Residential care providers have reported the highest levels of turnover of staff with a third of staff leaving their roles within a twelve-month period (2019-2020).
This does not just cause a crisis in terms of patient care but could also contribute to a cyber incident as well.
Types of cyber risks you could face?
- Data breaches – where ex-employees can still access patient records
- Data compromise – whereby cybercriminals could use old accounts to gain entry to systems and potentially steal, change, or delete data
How does it usually happen?
Staff need to be able to access patient data for them to care effectively.

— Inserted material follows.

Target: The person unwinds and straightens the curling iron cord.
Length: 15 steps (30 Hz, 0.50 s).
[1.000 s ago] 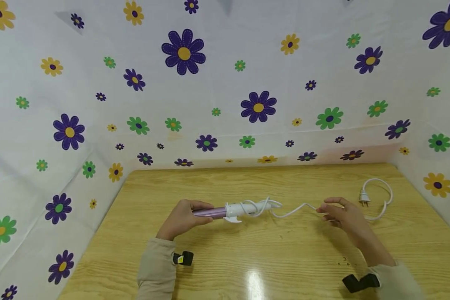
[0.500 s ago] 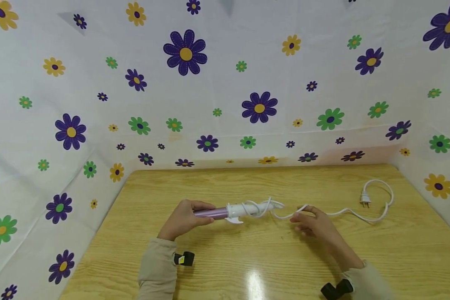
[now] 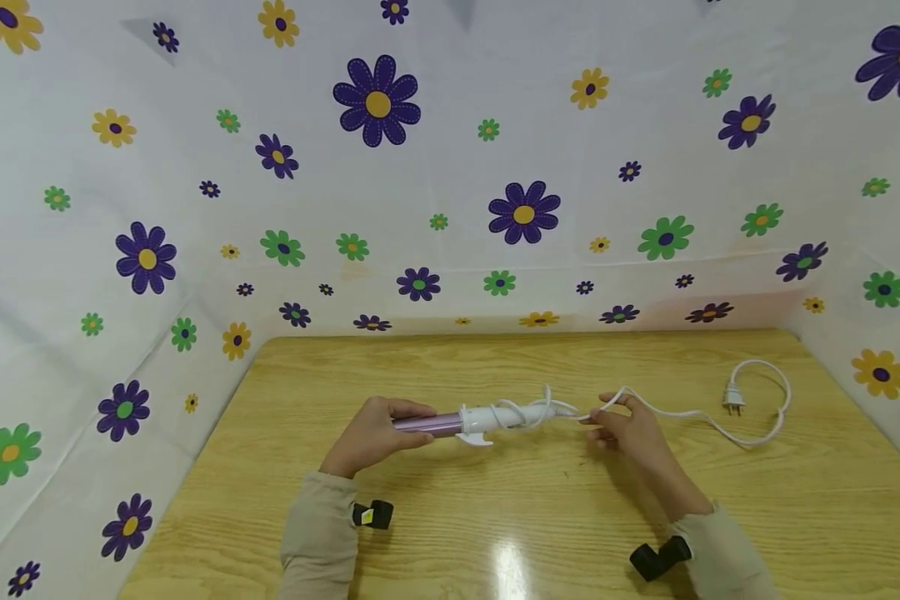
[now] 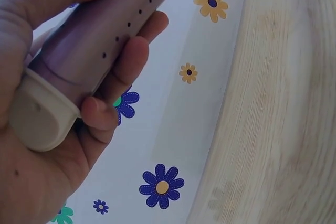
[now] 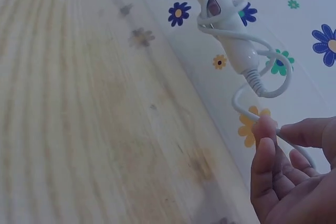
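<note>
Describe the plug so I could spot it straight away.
Look at the wooden table, toward its far right corner by the flowered cloth. The plug lies there at the end of the white cord, which loops round behind it. It alone has two metal prongs.

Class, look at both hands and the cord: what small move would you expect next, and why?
Probably the right hand loops the cord once more around the handle. The left hand grips the curler's purple barrel, a few turns already circle the handle, the right hand pinches the cord close by, and the plug end lies loose on the table.
</note>
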### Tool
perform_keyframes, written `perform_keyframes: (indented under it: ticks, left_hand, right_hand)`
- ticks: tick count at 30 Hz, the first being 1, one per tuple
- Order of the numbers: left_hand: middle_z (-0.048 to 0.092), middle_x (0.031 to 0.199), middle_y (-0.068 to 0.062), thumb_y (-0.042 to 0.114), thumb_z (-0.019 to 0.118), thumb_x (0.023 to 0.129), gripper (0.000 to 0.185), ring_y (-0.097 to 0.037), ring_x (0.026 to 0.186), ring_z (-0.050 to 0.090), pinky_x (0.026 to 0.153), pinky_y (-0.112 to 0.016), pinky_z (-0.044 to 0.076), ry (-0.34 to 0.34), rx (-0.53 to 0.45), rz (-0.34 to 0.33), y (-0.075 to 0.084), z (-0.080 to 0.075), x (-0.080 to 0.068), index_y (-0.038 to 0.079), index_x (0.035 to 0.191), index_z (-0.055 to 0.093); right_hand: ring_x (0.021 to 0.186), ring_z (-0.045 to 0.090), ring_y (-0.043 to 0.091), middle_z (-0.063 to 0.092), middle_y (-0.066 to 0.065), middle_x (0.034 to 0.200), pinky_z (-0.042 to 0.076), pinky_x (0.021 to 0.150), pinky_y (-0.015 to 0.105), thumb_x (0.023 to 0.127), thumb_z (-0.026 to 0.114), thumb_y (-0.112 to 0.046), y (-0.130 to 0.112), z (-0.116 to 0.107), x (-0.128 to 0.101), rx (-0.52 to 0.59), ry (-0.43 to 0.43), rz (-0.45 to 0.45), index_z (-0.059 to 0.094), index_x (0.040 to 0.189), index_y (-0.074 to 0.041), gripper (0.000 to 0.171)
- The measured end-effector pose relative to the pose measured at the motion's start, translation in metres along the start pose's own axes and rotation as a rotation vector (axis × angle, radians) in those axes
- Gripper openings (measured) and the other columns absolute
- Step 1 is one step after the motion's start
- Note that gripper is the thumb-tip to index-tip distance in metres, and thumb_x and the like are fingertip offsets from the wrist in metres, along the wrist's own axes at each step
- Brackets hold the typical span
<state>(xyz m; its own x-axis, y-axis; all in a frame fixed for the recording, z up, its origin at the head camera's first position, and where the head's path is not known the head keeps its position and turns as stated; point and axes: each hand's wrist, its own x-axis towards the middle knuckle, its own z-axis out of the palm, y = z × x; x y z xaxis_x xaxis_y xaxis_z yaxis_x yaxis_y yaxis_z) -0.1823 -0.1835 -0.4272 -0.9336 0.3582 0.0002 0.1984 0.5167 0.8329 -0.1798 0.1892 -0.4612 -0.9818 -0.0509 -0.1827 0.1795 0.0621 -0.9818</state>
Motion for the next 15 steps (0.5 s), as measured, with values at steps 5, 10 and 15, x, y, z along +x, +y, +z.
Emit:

But what happens to that access when a member of staff leaves, or they change roles and no longer need that same access that they had previously?
If permissions are not removed, then the employee could still access this data, even after they have left the company, leading to a data breach.
Although this might not cause any problems as the employee never tries to access the data, what happens if the ex-employee is disgruntled and wants to do something to bring your company into disrepute?
If that employee has weak passwords, such as using the same password across multiple sites, and this password becomes known to criminals through a data breach at a different company, then that criminal might try the same credentials in your network.
Here are 5 things you can do (to start with)
- Have a clear policy outlining what happens when a staff member leaves or changes role.
- Enable Two Factor Authentication (2FA) on all supported platforms.
- Have a password policy to ensure passwords are of reasonable complexity and aren’t reused.
- Log everything so you know what normal looks like so you can be aware of any odd activity.
- Plan for disaster, it only takes one click, have a plan of what you would do if something did happen.